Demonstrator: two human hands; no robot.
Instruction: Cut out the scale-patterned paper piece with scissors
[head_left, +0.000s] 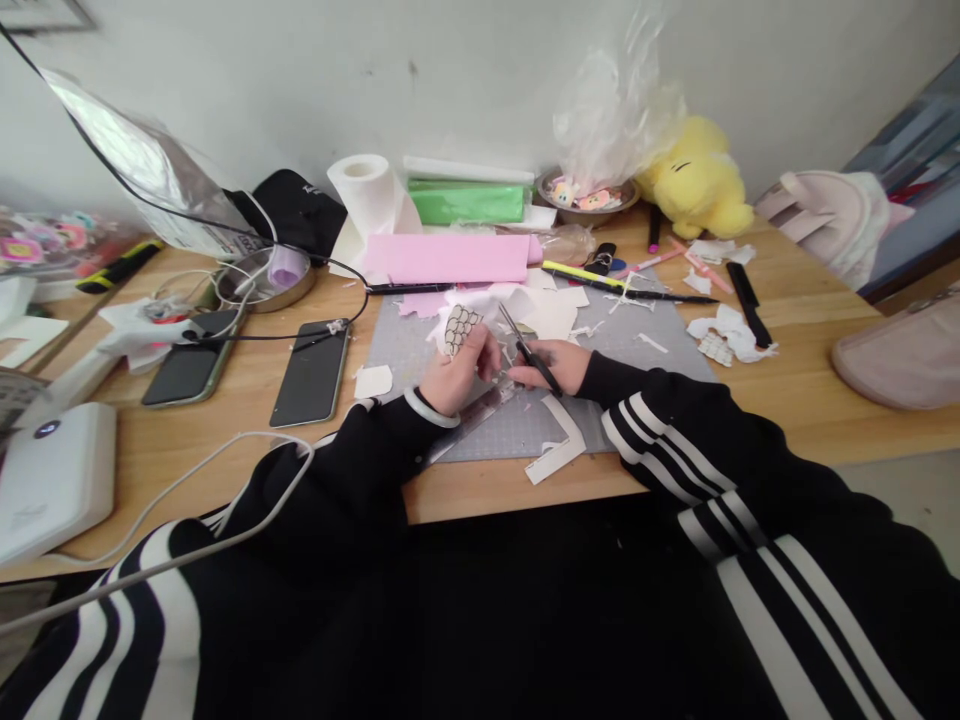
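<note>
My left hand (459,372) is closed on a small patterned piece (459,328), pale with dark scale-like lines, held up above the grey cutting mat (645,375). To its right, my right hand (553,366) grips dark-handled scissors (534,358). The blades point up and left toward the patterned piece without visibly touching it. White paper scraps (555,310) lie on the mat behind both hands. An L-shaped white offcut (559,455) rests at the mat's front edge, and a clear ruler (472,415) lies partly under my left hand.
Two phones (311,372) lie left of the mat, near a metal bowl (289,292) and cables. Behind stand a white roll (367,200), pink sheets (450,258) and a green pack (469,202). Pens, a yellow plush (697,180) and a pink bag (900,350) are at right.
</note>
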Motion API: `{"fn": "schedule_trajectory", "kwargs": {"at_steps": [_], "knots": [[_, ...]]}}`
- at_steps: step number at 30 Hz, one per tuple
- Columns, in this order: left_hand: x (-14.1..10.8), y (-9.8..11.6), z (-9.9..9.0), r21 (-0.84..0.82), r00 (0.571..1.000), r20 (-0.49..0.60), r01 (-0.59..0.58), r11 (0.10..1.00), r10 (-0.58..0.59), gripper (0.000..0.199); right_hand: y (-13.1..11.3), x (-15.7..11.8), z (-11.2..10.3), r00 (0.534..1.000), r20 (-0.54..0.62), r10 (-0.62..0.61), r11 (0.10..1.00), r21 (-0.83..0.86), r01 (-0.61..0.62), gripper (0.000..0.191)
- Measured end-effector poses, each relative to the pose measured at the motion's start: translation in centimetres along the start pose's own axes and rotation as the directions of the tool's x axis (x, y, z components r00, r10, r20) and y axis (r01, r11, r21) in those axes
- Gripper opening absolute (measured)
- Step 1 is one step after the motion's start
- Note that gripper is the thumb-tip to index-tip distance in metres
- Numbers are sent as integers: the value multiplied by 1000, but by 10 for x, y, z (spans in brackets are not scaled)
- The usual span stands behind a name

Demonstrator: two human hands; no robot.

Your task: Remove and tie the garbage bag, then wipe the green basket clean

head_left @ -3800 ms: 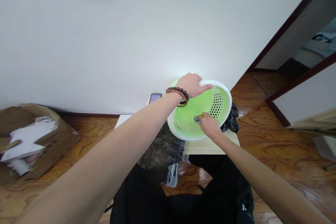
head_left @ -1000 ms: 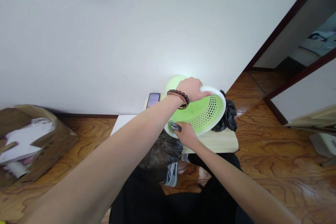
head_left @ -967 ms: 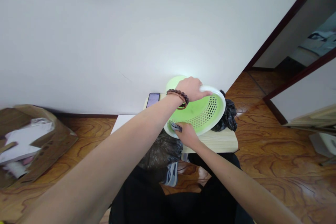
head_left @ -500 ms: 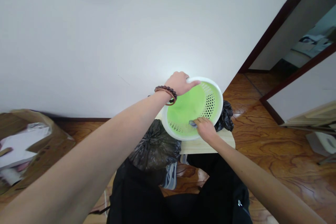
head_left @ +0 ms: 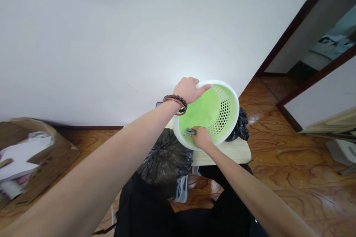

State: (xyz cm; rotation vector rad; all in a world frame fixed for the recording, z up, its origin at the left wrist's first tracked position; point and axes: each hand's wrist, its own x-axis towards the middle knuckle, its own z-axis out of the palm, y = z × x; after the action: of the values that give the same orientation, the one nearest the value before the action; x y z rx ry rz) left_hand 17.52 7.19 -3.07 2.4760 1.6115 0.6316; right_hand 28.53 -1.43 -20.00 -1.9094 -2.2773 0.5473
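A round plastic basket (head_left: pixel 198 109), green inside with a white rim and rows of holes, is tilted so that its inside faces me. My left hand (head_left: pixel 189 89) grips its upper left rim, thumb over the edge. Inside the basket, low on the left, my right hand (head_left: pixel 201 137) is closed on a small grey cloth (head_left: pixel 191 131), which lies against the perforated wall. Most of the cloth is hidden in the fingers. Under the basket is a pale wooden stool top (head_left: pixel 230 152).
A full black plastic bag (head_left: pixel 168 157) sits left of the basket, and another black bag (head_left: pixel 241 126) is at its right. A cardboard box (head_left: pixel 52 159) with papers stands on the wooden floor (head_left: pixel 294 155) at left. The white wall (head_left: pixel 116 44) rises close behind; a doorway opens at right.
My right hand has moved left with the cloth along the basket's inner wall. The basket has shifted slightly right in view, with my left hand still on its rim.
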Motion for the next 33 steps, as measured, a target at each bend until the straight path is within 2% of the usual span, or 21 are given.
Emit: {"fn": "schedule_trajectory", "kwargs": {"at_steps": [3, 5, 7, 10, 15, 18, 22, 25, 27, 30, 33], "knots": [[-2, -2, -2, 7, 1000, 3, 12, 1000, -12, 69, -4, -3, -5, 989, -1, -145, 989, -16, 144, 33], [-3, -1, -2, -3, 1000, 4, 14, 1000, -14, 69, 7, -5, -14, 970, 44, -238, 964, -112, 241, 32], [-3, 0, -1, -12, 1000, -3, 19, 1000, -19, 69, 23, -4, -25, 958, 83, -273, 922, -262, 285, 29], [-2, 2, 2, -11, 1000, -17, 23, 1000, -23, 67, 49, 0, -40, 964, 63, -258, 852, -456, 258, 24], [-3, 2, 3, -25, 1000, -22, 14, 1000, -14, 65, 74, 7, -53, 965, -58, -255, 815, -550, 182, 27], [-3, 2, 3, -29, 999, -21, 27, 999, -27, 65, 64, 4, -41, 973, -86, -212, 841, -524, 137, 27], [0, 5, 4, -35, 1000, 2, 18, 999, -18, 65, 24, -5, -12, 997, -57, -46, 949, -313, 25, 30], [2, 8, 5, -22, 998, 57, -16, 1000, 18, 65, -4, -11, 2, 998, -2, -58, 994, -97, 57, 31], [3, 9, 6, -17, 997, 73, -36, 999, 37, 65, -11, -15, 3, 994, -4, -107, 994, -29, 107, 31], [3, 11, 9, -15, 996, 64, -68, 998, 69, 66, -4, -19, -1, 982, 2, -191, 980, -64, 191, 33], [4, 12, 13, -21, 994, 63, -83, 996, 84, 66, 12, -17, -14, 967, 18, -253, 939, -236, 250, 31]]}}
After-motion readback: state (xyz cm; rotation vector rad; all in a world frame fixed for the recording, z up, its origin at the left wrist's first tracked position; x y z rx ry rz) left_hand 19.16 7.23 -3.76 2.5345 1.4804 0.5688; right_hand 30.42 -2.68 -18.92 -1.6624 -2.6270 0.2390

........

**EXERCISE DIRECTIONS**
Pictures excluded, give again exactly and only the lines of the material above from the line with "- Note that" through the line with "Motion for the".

**OUTPUT FOR THIS TASK**
- Note that gripper is the thumb-tip to index-tip distance in metres
- Numbers are sent as integers: the value multiplied by 1000, but by 10 for x, y, z (spans in brackets are not scaled)
- The usual span stands behind a name

Demonstrator: two human hands; no robot.

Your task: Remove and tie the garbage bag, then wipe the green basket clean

head_left @ -3800 ms: 
head_left @ -1000 ms: 
head_left @ -967 ms: 
head_left @ -500 ms: 
head_left @ +0 ms: 

State: (xyz cm; rotation vector rad; all in a world frame fixed for the recording, z up, its origin at the left wrist's first tracked position; point and axes: each hand's wrist, its own x-axis towards the middle knuckle, its own z-axis out of the palm, y = z × x; after the action: of the values that give the same orientation, the one nearest the value before the action; x y z rx ry rz) left_hand 17.52 7.19 -3.07 2.4760 1.6115 0.6316; right_hand 28.53 -1.43 -20.00 -1.9094 -2.2773 0.5473
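A round plastic basket (head_left: pixel 198 109), green inside with a white rim and rows of holes, is tilted so that its inside faces me. My left hand (head_left: pixel 189 89) grips its upper left rim, thumb over the edge. Inside the basket, low on the left, my right hand (head_left: pixel 201 137) is closed on a small grey cloth (head_left: pixel 191 131), which lies against the perforated wall. Most of the cloth is hidden in the fingers. Under the basket is a pale wooden stool top (head_left: pixel 230 152).
A full black plastic bag (head_left: pixel 168 157) sits left of the basket, and another black bag (head_left: pixel 241 126) is at its right. A cardboard box (head_left: pixel 52 159) with papers stands on the wooden floor (head_left: pixel 294 155) at left. The white wall (head_left: pixel 116 44) rises close behind; a doorway opens at right.
My right hand has moved left with the cloth along the basket's inner wall. The basket has shifted slightly right in view, with my left hand still on its rim.
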Motion for the next 33 steps, as measured, a target at each bend until the straight path is within 2% of the usual span, or 21 are given.

Now the output is complete.